* **PROBLEM TO SOLVE**
In the entries below, find the line with "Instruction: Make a" and the line with "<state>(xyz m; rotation", then retype both and everything between them exactly. Do not copy the pictures.

* **SUPPLIED RECORDS**
···
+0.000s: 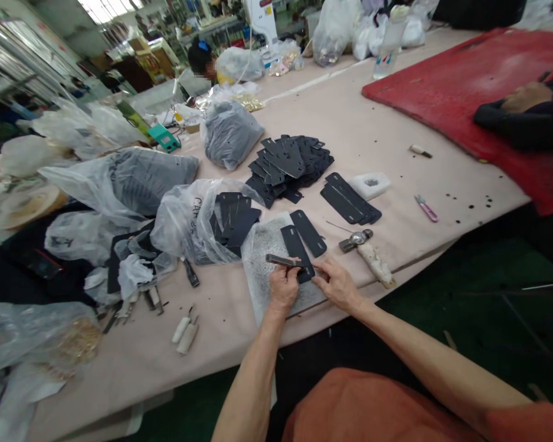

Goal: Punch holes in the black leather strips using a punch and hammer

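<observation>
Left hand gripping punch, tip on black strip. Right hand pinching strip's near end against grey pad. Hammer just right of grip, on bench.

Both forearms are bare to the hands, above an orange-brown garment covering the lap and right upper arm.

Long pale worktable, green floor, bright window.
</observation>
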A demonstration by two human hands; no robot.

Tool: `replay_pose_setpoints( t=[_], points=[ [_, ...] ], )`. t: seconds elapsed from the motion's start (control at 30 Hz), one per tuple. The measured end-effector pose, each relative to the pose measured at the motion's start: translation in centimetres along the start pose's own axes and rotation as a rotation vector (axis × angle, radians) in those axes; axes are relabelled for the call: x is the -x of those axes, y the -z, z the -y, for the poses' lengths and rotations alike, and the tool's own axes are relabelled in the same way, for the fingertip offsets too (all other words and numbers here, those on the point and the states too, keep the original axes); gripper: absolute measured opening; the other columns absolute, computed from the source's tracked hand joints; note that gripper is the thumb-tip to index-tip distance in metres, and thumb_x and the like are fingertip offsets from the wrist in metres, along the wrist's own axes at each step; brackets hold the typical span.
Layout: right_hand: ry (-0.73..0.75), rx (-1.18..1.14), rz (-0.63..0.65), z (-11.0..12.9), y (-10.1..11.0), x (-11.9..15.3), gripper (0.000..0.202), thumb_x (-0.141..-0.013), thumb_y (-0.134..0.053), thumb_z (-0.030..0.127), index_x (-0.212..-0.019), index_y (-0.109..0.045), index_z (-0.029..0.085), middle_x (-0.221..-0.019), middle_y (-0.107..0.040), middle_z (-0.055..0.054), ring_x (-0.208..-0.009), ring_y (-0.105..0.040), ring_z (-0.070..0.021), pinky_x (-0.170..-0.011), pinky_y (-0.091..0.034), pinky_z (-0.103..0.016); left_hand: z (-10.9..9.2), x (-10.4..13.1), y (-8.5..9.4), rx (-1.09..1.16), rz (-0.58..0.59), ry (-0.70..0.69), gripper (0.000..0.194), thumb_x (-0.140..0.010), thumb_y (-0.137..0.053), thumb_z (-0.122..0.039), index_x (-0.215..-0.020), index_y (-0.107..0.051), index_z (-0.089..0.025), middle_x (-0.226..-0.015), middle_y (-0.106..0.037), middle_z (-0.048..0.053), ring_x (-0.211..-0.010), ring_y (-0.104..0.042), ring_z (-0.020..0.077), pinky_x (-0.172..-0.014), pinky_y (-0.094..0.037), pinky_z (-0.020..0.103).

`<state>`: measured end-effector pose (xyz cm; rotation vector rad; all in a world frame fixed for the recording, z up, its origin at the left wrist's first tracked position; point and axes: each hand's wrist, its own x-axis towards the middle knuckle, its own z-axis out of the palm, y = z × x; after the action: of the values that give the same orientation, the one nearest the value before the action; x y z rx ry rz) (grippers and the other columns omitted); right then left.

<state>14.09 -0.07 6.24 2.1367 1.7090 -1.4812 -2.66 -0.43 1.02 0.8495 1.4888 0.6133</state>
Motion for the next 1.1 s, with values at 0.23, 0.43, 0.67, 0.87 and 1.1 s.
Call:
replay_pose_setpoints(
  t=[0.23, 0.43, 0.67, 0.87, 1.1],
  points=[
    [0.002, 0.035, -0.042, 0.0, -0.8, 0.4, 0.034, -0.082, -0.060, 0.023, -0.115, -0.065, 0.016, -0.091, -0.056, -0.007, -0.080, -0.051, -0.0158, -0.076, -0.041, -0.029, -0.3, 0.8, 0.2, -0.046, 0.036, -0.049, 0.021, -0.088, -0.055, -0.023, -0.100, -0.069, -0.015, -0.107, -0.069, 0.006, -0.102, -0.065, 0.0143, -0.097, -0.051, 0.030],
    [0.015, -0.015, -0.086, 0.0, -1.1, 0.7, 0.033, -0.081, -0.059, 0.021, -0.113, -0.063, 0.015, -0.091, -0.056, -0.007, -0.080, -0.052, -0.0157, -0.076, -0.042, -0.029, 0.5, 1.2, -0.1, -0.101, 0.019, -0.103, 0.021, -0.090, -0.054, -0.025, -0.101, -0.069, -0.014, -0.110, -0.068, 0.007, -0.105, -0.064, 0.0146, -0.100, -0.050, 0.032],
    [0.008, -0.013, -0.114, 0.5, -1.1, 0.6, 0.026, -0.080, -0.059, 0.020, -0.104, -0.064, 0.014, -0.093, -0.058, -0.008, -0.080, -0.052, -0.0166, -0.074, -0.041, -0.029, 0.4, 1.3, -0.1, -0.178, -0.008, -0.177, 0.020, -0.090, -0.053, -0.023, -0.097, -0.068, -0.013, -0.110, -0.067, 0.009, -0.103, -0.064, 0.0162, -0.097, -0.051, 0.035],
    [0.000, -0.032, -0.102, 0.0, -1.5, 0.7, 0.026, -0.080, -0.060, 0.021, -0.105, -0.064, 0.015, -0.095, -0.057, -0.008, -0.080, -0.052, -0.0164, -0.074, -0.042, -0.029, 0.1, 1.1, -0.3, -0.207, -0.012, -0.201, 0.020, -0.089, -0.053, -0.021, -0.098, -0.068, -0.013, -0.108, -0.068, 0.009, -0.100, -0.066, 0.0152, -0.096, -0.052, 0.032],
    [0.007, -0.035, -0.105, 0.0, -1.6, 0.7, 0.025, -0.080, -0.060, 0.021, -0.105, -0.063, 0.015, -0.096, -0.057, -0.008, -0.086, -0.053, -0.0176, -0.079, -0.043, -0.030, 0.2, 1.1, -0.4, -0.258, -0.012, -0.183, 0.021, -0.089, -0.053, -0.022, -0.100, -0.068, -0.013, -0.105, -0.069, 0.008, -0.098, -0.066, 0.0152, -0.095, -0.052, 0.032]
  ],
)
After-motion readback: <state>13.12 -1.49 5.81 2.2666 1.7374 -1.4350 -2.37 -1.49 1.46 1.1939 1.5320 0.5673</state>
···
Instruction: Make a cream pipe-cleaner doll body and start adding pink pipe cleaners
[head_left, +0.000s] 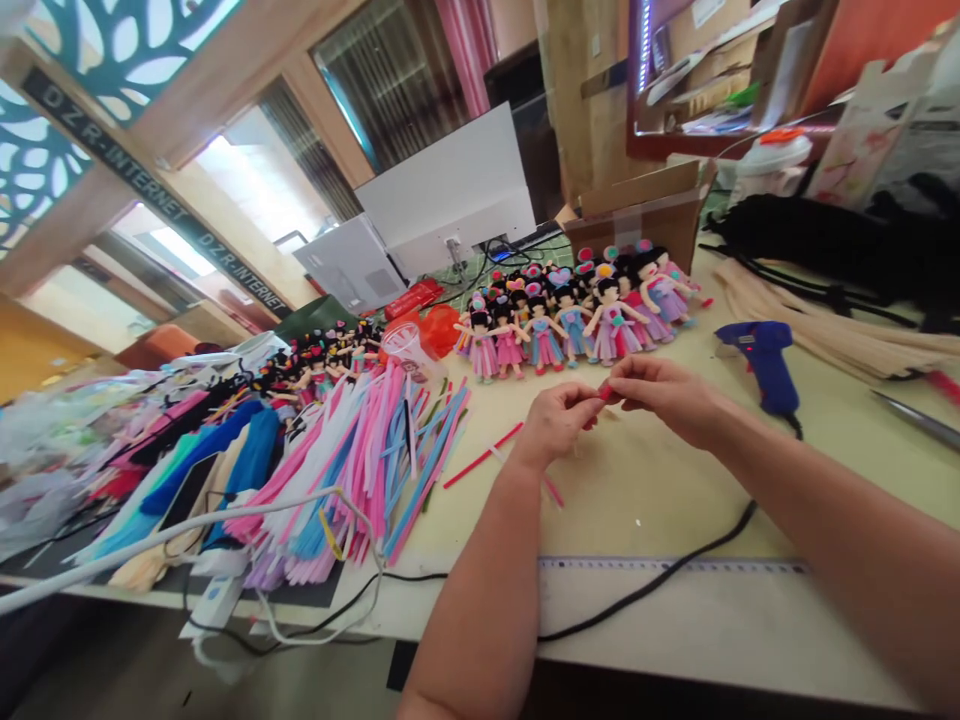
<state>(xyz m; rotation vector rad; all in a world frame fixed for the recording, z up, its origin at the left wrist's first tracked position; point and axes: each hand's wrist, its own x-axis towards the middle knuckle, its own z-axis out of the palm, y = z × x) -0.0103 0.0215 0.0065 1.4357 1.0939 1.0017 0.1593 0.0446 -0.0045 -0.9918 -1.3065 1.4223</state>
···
* **YOUR RESPONSE**
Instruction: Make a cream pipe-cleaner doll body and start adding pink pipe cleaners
[head_left, +0.000s] 
<state>(xyz m; rotation vector rad; all in a world frame fixed for the recording, z up, its origin at the left wrist's first tracked position; point and axes: each hand's wrist, its own x-axis towards the middle knuckle, its own z-axis out of the palm, y = z × x) -0.0103 0.0215 0.0065 1.4357 1.0939 1.0017 0.1593 0.0446 -0.0045 -0.9918 -1.3065 1.4223</state>

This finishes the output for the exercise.